• **Exercise instructions**
Reproduce word for word the lines between those holding "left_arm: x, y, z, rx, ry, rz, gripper" and "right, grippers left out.", inclusive, and nothing else from the data below.

Segment Open

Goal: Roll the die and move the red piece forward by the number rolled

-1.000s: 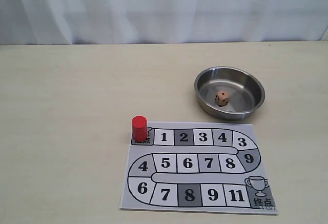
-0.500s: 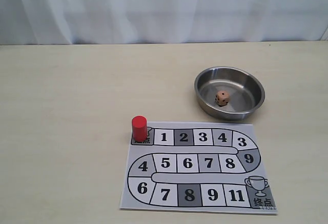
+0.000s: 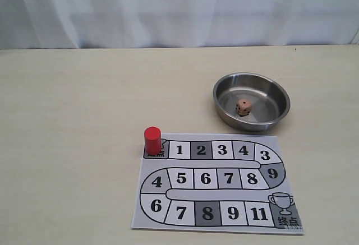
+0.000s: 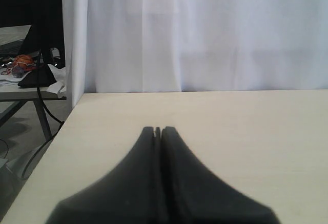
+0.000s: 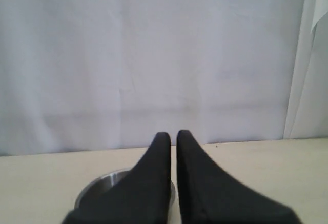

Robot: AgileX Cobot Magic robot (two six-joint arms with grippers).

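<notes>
One die, light tan with black pips, lies inside a shallow steel bowl, a little off the bowl's middle toward 8 o'clock. Its pips are too small to count. The bowl stands on the pale counter, just off the game board at the board's 1 o'clock and not touching it.

The red piece stands upright on the board's start square, at the 10 o'clock corner of the sheet and just beside the square marked 1. Die and piece are well apart, the die at about 2 o'clock from the piece.

The board is a flat printed sheet with a winding track of numbered squares in white and grey. The track runs from that corner to a trophy picture at the 5 o'clock corner. A white curtain hangs behind the counter's far edge.

The left claw shows in its wrist view above bare counter. Its two dark fingers are pressed together, with only a hairline seam between the tips, and they pinch nothing.

The right claw shows in its own wrist view. Its fingers are drawn close — a thin sliver of light between the tips — and they also grip nothing. Part of the bowl's rim shows past the fingers, with the curtain behind.
</notes>
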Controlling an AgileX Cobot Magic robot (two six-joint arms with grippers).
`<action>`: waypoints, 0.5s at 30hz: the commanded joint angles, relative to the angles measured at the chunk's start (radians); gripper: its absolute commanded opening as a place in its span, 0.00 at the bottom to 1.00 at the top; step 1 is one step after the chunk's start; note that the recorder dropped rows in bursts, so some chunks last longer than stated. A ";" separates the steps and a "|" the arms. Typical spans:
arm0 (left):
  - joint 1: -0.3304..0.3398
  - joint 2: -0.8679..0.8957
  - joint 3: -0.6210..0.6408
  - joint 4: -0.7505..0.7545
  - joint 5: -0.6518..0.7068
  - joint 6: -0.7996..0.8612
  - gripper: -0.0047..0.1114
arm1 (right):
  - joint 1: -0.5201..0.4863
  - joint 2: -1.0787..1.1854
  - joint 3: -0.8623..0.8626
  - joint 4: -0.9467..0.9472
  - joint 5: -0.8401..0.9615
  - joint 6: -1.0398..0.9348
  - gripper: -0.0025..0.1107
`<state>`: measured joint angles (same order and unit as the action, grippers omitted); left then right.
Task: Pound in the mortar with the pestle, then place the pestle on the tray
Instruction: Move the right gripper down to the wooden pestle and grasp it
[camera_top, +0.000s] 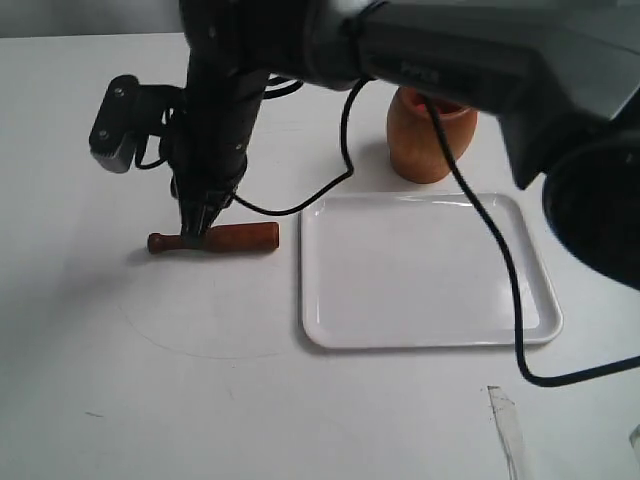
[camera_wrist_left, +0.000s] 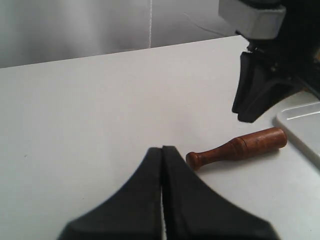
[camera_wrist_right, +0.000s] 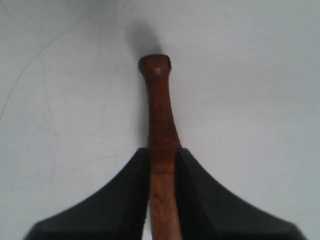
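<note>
**Now at the pestle: my right fingers astride the wood**

Nearest me, my left fingers are pressed flat together with nothing between them, held above the bare white counter. Just past them the pestle lies on its side on the counter, with its small knob pointing away from the tray and its thick end towards it. My right fingers, reaching across from the other side, point down over its narrow neck. One finger shows on each flank of the wood, and the gap between them is no wider than the pestle. The left wrist view shows a sliver of space under their tips, so I cannot tell whether they are clamped on it or only hanging above. Beside the pestle's thick end, close but not touching, sits the tray, crossed by a black cable. Farthest back, just behind the tray's far rim, the mortar stands upright, with red showing at its mouth.
</note>
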<state>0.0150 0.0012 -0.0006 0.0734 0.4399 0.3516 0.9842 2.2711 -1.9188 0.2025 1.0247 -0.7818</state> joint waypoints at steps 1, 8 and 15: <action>-0.008 -0.001 0.001 -0.007 -0.003 -0.008 0.04 | 0.039 0.033 -0.022 -0.016 -0.042 -0.030 0.44; -0.008 -0.001 0.001 -0.007 -0.003 -0.008 0.04 | 0.073 0.073 -0.022 -0.074 -0.135 -0.024 0.57; -0.008 -0.001 0.001 -0.007 -0.003 -0.008 0.04 | 0.073 0.117 -0.022 -0.074 -0.166 0.027 0.55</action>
<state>0.0150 0.0012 -0.0006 0.0734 0.4399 0.3516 1.0558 2.3759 -1.9352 0.1384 0.8850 -0.7744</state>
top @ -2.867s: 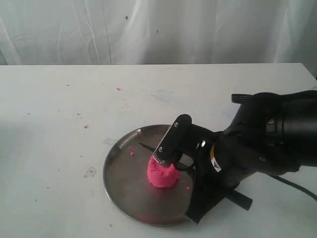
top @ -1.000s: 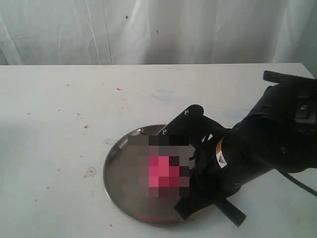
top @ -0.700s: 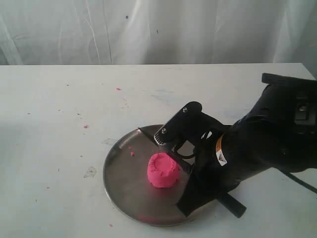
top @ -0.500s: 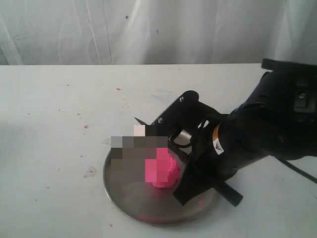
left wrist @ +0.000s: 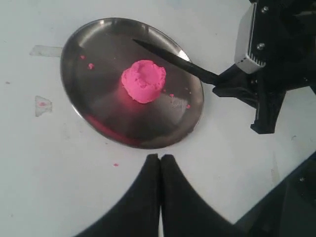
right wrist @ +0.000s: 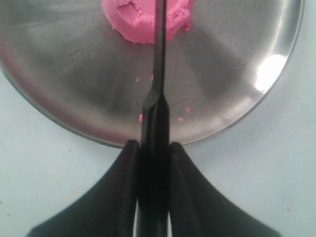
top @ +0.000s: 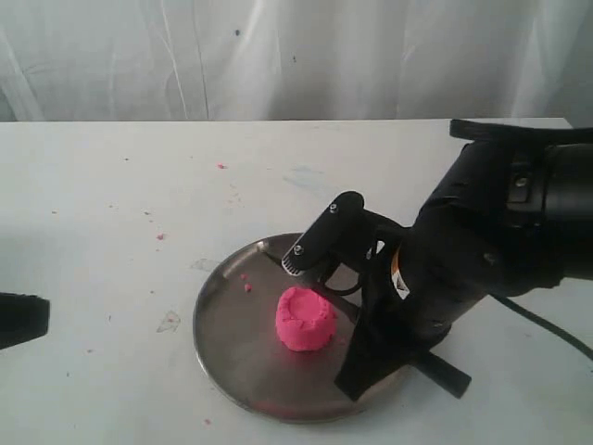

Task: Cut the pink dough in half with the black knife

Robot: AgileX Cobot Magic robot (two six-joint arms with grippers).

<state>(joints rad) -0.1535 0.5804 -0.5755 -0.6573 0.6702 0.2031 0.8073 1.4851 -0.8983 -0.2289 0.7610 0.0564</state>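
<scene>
We see right gripper (right wrist: 154,148) clamped on black knife (left wrist: 168,56); in the exterior view, long axis 4-to-10 o'clock, tip at 10, by the whole pink dough (top: 305,318). Left gripper (left wrist: 160,158) fingers together.

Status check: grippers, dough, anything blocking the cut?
Right gripper shut on black knife, blade clear of pink dough. Left gripper shut, empty, off the steel plate. Dough one uncut lump on plate. Only pink crumbs nearby.

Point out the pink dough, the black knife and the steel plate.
pink dough (left wrist: 143,80), left wrist view, dimpled top of the lump.
black knife (right wrist: 158,49), right wrist view, middle of the blade.
steel plate (top: 227,324), exterior view, bare floor beside the dough.
</scene>
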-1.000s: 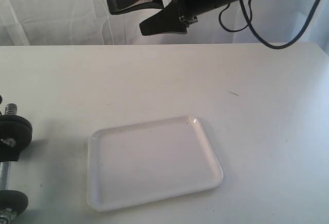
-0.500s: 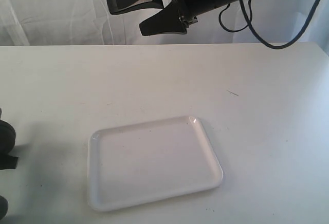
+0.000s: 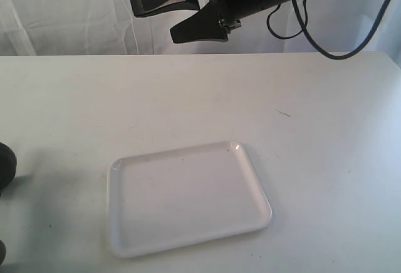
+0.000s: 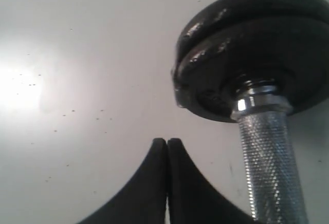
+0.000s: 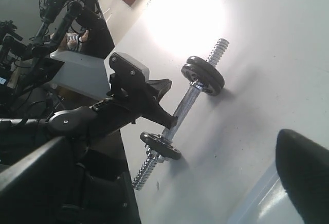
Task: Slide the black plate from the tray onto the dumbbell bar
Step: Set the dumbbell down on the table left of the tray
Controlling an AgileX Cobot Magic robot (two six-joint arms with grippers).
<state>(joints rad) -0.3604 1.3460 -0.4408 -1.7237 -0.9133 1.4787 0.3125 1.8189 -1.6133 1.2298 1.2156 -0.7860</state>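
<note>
The white tray (image 3: 188,198) lies empty near the table's front. The dumbbell bar (image 5: 186,100) rests on the table off the exterior view's left edge. Two black plates (image 5: 204,75) sit stacked at one end of it, and a third plate (image 5: 160,146) sits at the other. In the exterior view only dark disc edges (image 3: 5,166) show. My left gripper (image 4: 167,142) is shut with nothing between its fingers. The knurled bar (image 4: 267,172) and the plates (image 4: 247,54) lie right beside it. My right gripper (image 3: 155,19) hangs open high above the table's far side.
The white table (image 3: 301,135) stretches wide around the tray. A curtain hangs behind its far edge. The left arm (image 5: 97,118) leans over the bar's middle. A black cable (image 3: 326,51) droops from the right arm.
The dumbbell at the left edge has slid left, almost out of the exterior view; its bar no longer shows there. The right arm and tray have not moved.
</note>
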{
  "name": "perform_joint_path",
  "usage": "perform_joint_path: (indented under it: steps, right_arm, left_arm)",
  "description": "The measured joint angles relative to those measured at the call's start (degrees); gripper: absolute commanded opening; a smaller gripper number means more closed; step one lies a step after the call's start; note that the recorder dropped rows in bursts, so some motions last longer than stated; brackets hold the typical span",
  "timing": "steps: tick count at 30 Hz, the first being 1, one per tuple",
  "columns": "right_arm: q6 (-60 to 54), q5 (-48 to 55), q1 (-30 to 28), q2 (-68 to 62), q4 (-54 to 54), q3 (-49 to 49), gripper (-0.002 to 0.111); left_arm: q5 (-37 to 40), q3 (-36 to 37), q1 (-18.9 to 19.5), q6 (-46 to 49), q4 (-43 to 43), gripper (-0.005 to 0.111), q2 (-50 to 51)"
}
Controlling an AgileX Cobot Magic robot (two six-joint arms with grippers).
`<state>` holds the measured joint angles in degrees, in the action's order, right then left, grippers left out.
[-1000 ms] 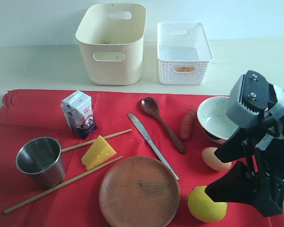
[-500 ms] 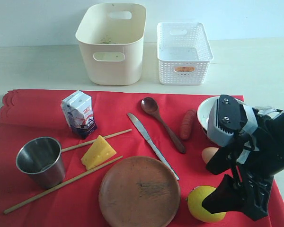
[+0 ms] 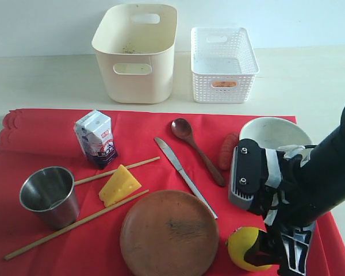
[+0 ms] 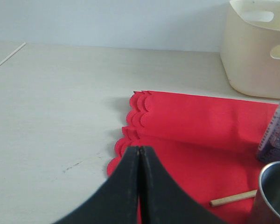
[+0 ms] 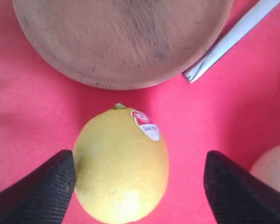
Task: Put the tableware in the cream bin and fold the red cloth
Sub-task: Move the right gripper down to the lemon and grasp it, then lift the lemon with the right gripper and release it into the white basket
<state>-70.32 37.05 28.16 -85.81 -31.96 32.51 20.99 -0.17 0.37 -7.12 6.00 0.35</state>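
Now, exterior view: the red cloth [image 3: 46, 132] lies spread out, with the steel cup [image 3: 49, 195], brown plate [image 3: 168, 233], knife [image 3: 181, 169], spoon [image 3: 196, 150], chopsticks [image 3: 75, 224] and bowl [image 3: 273, 131] all on it. The cream bin [image 3: 135, 75] stands behind. The right arm [image 3: 310, 184] hangs over the lemon [image 3: 244, 247].

Left wrist view: the left gripper [image 4: 139, 151] is pressed together above the cloth's scalloped edge.

Right wrist view: the right gripper [image 5: 140, 172] is spread wide around the lemon, one finger perhaps touching it.

Yellow lemon [image 5: 121, 163], red cloth [image 3: 46, 133], cream bin [image 3: 139, 87]
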Motion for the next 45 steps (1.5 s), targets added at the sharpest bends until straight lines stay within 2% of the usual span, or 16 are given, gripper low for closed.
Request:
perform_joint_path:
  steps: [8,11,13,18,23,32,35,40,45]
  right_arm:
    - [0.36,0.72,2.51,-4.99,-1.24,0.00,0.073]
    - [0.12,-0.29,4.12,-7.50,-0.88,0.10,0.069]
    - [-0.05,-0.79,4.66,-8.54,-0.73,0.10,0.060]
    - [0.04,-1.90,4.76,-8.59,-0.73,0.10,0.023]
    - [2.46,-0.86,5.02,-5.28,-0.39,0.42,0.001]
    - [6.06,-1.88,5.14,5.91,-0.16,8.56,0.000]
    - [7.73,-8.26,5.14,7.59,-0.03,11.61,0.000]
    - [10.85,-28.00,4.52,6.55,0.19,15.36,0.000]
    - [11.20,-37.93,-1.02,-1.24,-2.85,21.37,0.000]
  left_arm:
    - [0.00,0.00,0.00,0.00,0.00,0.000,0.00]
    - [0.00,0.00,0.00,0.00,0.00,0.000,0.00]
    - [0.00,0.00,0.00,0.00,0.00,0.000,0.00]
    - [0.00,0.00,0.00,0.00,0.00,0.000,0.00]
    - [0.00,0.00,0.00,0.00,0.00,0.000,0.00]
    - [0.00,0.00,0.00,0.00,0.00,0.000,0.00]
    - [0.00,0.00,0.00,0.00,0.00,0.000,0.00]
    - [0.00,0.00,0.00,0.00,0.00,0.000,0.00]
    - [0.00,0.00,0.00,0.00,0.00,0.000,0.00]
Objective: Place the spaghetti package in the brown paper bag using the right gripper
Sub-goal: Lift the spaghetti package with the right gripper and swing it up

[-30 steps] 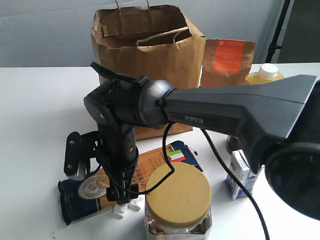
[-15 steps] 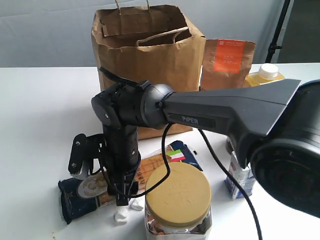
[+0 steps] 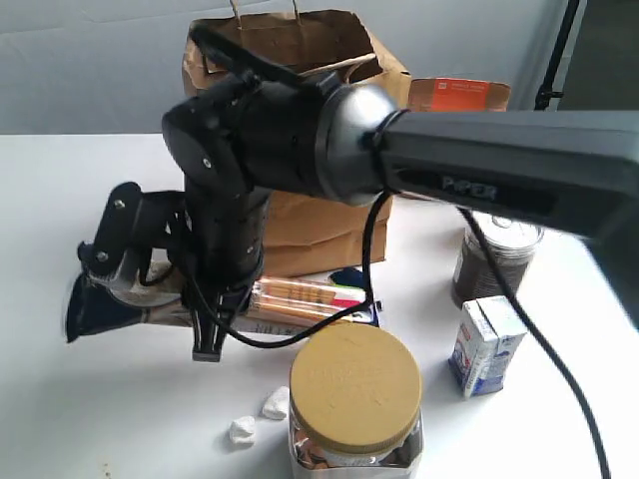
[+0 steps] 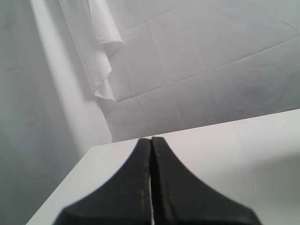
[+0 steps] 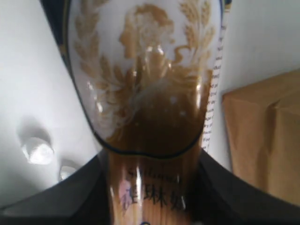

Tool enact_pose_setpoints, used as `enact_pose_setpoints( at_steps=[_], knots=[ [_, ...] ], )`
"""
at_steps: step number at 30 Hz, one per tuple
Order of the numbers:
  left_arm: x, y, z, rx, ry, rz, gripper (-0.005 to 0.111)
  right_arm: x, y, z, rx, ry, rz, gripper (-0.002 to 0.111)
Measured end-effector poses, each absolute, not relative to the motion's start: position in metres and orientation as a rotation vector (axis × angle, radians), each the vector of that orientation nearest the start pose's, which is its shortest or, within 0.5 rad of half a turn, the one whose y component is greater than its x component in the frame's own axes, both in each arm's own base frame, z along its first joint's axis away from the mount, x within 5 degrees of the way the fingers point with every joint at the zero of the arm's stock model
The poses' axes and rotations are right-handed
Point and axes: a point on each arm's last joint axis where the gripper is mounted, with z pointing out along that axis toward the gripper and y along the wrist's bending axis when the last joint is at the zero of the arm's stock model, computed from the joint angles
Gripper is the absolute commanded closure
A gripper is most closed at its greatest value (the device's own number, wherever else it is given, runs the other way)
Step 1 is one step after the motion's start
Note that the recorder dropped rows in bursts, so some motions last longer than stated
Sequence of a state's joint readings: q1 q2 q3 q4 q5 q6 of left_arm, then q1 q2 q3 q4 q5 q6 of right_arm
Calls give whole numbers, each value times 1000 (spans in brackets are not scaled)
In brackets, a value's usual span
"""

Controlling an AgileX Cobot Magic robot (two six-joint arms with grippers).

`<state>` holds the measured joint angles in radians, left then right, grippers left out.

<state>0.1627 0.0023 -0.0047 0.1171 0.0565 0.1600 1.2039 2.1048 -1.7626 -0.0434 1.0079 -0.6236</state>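
My right gripper (image 3: 135, 264) is shut on the spaghetti package (image 3: 300, 297) and holds it roughly level above the table, in front of the brown paper bag (image 3: 329, 120). The packet's dark navy end (image 3: 92, 311) sticks out to the left. In the right wrist view the spaghetti package (image 5: 150, 93) with its gold emblem fills the space between the fingers (image 5: 70, 197), and the brown paper bag (image 5: 267, 140) stands beside it. The bag is upright with its mouth open. My left gripper (image 4: 151, 145) is shut on nothing over bare white table.
A jar with a tan lid (image 3: 354, 384) stands at the front. A tin can (image 3: 494, 264) and a small carton (image 3: 484, 344) are to its right. Two white crumpled bits (image 3: 260, 411) lie by the jar. A brown pouch with an orange label (image 3: 459, 93) stands behind.
The right arm has risen and swung left, lifting the spaghetti package off the table from beside the jar. The white bits stayed on the table.
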Motion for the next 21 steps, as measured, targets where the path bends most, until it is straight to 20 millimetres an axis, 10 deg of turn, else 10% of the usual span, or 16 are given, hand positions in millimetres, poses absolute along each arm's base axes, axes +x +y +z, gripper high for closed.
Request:
enact_pose_setpoints(
  at_steps=[21],
  knots=[
    [56, 10, 210, 83, 1546, 354, 107, 103, 413, 378, -1710, 1389, 696, 108]
  ],
)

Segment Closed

• **Solution to the exercise**
  left_arm: x, y, z, rx, ry, rz, gripper (-0.005 to 0.111)
  right_arm: x, y, z, rx, ry, rz, gripper (-0.002 to 0.111)
Measured end-effector poses, each absolute, not relative to the motion's start: position in metres and orientation as a rotation vector (axis × angle, radians), each the vector of that orientation nearest the start pose's, which is its shortest or, within 0.5 rad of half a turn, the one whose y component is greater than its x component in the frame's own axes, both in each arm's own base frame, z along its first joint's axis away from the mount, x within 5 degrees of the way the fingers point with every joint at the zero of the arm's stock model
The poses' axes and rotations are right-handed
Point and axes: a point on each arm's last joint axis where the gripper is mounted, with z pointing out along that axis toward the gripper and y along the wrist's bending axis when the last joint is at the zero of the arm's stock model, computed from the joint angles
Gripper is the absolute commanded closure
A gripper is most closed at its greatest value (the device's own number, wherever else it is given, runs the other way)
Step 1 is one step after the motion's start
Note that the recorder dropped rows in bursts, so some motions last longer than stated
Sequence of a state's joint readings: q1 q2 q3 q4 q5 q6 of left_arm, then q1 q2 q3 q4 q5 q6 of right_arm
Calls give whole numbers, each value times 1000 (spans in brackets are not scaled)
In brackets, a value's usual span
"""

Controlling an AgileX Cobot Magic robot (two six-joint arms with grippers).

`<state>` holds the measured joint angles in radians, left then right, grippers left out.

The exercise asks for nothing more.